Finalement, le 28 septembre, le manager santé des Bleus avait fait retomber le soufflé, parole médicale oblige. "Il évolue très favorablement. Je ne pense pas qu'on puisse le voir contre l'Italie, j'en suis convaincu. On ne se projette pas au-delà de la semaine prochaine. Pour le quart de finale ? On ne peut pas encore se poser cette question. Il y a tellement de choses à valider", avait-il évacué en conférence de presse.
A une semaine du match décisif face à l'Italie, la perspective de le voir revenir dans ce "huitième de finale" pour la qualification était presque enterrée, et confirmée par l'annonce de la composition, mercredi 4 octobre : pas d'Antoine Dupont, remplacé par Maxime Lucu.
Entre-temps, le demi de mêlée du Stade Toulousain, qui n'a jamais été aussi indispensable au XV de France, avait repris l'entraînement individuel, observant de loin ses coéquipiers, œil au beurre noir comme seule séquelle visible de sa blessure. Pour valider sa présence face à l'Afrique du Sud, il ne lui manquait alors que deux feux verts : celui de son chirurgien à Toulouse, puis celui du XV de France, ensuite.

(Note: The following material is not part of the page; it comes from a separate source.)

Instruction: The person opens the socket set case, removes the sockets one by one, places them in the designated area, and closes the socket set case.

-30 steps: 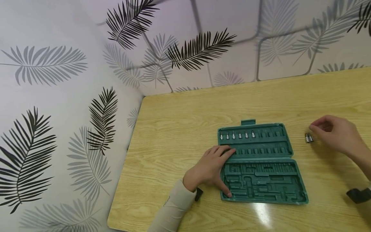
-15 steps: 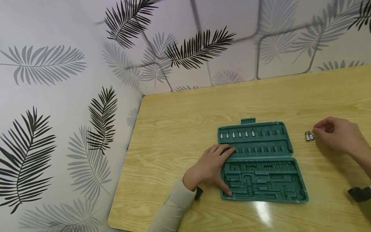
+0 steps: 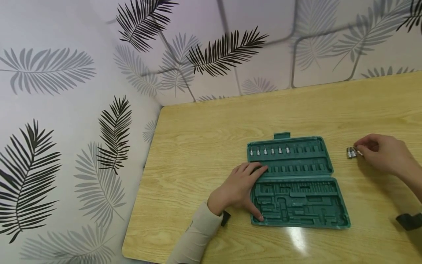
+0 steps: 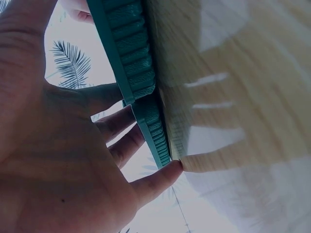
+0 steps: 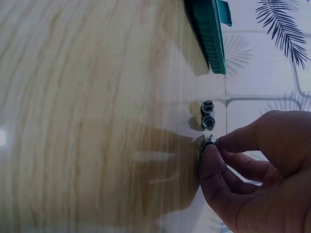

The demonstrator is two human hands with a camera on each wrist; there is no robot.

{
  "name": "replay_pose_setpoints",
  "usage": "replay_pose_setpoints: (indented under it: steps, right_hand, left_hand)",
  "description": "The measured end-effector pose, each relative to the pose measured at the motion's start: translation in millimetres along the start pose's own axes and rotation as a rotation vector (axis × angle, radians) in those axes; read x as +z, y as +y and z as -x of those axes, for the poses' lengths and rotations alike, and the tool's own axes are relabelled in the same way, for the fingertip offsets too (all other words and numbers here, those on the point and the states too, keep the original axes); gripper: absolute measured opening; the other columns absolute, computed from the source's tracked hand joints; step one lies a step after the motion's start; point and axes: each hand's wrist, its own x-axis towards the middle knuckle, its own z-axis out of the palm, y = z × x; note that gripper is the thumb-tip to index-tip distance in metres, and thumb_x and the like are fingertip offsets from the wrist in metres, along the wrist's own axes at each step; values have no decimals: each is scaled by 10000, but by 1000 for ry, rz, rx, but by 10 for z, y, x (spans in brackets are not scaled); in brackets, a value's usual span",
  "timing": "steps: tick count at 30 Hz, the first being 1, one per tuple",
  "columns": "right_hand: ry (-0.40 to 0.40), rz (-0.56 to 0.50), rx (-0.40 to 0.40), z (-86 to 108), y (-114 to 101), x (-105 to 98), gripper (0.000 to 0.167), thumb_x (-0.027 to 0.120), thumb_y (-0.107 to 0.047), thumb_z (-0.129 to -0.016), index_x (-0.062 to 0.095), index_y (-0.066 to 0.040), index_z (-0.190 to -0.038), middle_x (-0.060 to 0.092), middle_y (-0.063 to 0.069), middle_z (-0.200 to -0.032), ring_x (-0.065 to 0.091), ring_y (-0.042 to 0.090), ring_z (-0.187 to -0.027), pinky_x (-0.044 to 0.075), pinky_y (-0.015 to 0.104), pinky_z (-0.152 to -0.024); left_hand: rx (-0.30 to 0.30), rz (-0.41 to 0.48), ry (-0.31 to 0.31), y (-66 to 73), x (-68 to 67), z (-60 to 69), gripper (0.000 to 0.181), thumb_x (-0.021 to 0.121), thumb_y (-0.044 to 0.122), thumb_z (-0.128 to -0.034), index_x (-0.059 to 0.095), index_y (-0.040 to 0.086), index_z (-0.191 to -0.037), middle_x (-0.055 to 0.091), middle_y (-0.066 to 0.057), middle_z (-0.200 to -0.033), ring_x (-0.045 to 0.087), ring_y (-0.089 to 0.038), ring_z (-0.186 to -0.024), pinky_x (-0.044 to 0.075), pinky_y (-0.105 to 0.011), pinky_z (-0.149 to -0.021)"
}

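Fingers (image 5: 214,170), right: pinching metal bit (image 5: 210,141) | left fingers (image 3: 259,173): spread, touching case (image 3: 298,222)

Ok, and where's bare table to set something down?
Bare table lies left of the left hand, and between the green case and the patterned wall. Crowded: right of the case, two metal pieces lie by the right hand, which pinches a third; the left hand overlaps the case's left edge.

We see two pale walls, left wall (image 3: 72,126) and far wall (image 3: 275,18), printed with black and grey fronds; grey bands cross the far one. Below, we note a yellowish wood-grain worktop (image 3: 188,146), glare (image 3: 296,236) on its glossy near side.
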Motion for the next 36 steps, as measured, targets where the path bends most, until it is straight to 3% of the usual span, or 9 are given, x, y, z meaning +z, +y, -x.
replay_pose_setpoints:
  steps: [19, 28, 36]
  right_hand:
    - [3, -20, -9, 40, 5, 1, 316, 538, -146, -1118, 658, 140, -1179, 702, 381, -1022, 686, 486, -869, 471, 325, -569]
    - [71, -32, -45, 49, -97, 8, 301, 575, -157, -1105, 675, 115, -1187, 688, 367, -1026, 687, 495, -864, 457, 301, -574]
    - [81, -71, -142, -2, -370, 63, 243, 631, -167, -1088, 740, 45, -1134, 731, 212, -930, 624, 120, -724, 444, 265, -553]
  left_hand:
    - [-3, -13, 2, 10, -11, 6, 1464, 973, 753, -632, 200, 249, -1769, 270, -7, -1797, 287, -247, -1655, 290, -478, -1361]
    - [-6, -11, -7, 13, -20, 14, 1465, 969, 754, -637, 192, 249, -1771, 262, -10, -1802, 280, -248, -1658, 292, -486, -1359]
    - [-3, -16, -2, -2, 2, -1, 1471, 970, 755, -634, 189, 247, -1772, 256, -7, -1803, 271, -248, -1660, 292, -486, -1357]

Le premier a donné son aval lundi, et ça n'a pas traîné : dès le lendemain, Antoine Dupont était de retour à l'entraînement collectif. "Aujourd'hui, on s'est entraîné avec une intensité modérée, on va monter le curseur ensuite (...) Le but, c'était surtout de se reconnecter avec l'équipe. S'il est sur le terrain, c'est qu'il est à 100%", avait affirmé le jour même Laurent Labit, l'entraîneur de l'attaque.
Casque vissé sur la tête, tampon à Matthieu Jalibert : "Toto" est revenu comme s'il n'était jamais parti. La longue attente a donc pris fin en début de semaine. Proche de son épilogue, la saga Dupont n'offrait guère de doute sur sa présence face aux colossaux Springboks, dimanche. A commencer par l'entraîneur de la défense Shaun Edwards. "Il n’a pas perdu de poids, il n’y a pas un gramme de graisse sur lui. Compte tenu de son niveau, je le soutiendrai pour qu’il soit directement intégré à l’équipe. C’est un leader. Nous sommes confiants sur le fait qu'il pourra jouer face aux Springboks", avait-il soutenu dans le Daily Mail le 9 octobre, à six jours du match.
"Il est à 100% de ses capacités et il n'y a aucune raison de chambouler quoi que ce soit", avait confirmé William Servat le lendemain. La veille de la composition, Cobus Reinach, le demi de mêlée de l'Afrique du Sud titularisé pour le quart de finale, lançait : "On n’a pas beaucoup évoqué entre nous la question de savoir s’il allait jouer ou non. C’est un joueur phénoménal. Chaque fois qu’il joue, c’est comme si on repassait les meilleurs moments d’un match magique."
Lors de l'annonce de sa titularisation, vendredi 13 octobre, Fabien Galthié a assuré : "On n'a rien forcé, on a géré sa blessure avec sérénité car on avait le temps". Antoine Dupont est allé dans le même sens : "Je n'ai pas ressenti de pression de la part du staff, on a respecté les délais. Si je joue aujourd'hui, c'est que je me sens bien et que le médical a validé toutes les étapes." Ce moment a parachevé son retour autant qu'il a refermé cette longue période d'incertitude pour le joueur, le XV de France, les supporters, mais aussi leurs adversaires, les Sud-Africains. Car eux non plus n'ont sans doute pas raté une miette de cet interminable feuilleton.